## Directions
If anything in the data looks odd, keep it anyway and write the whole listing out unchanged.

▬▬▬▬▬▬

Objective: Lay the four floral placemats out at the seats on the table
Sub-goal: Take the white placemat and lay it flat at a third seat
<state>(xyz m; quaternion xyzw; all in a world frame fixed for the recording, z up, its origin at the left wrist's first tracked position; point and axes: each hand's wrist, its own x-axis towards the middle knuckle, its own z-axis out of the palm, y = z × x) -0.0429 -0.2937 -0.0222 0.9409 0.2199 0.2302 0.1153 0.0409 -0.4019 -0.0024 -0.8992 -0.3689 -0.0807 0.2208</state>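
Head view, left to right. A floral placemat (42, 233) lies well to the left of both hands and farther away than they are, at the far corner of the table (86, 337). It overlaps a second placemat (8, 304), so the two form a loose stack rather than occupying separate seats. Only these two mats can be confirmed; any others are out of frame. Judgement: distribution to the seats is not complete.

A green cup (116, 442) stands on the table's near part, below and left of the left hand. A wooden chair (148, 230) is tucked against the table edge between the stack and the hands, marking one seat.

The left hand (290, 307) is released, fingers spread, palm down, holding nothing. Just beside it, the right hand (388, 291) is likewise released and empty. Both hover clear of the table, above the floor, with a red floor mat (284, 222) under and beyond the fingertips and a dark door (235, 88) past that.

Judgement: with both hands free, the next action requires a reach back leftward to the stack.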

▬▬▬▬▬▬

## Answer for the task
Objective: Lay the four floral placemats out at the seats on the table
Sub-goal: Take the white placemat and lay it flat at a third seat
<state>(xyz m; quaternion xyzw; all in a world frame fixed for the recording, z up, its origin at the left wrist's first tracked position; point and axes: each hand's wrist, its own x-axis towards the middle knuckle, its own z-axis out of the palm, y = z × x) -0.0429 -0.2937 -0.0222 0.9409 0.2199 0.2302 0.1153 0.0409 -0.4019 -0.0024 -0.8992 -0.3689 -0.0807 0.2208</state>
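Head view, left to right. A floral placemat (42, 233) lies well to the left of both hands and farther away than they are, at the far corner of the table (86, 337). It overlaps a second placemat (8, 304), so the two form a loose stack rather than occupying separate seats. Only these two mats can be confirmed; any others are out of frame. Judgement: distribution to the seats is not complete.

A green cup (116, 442) stands on the table's near part, below and left of the left hand. A wooden chair (148, 230) is tucked against the table edge between the stack and the hands, marking one seat.

The left hand (290, 307) is released, fingers spread, palm down, holding nothing. Just beside it, the right hand (388, 291) is likewise released and empty. Both hover clear of the table, above the floor, with a red floor mat (284, 222) under and beyond the fingertips and a dark door (235, 88) past that.

Judgement: with both hands free, the next action requires a reach back leftward to the stack.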

Here is where the answer stops.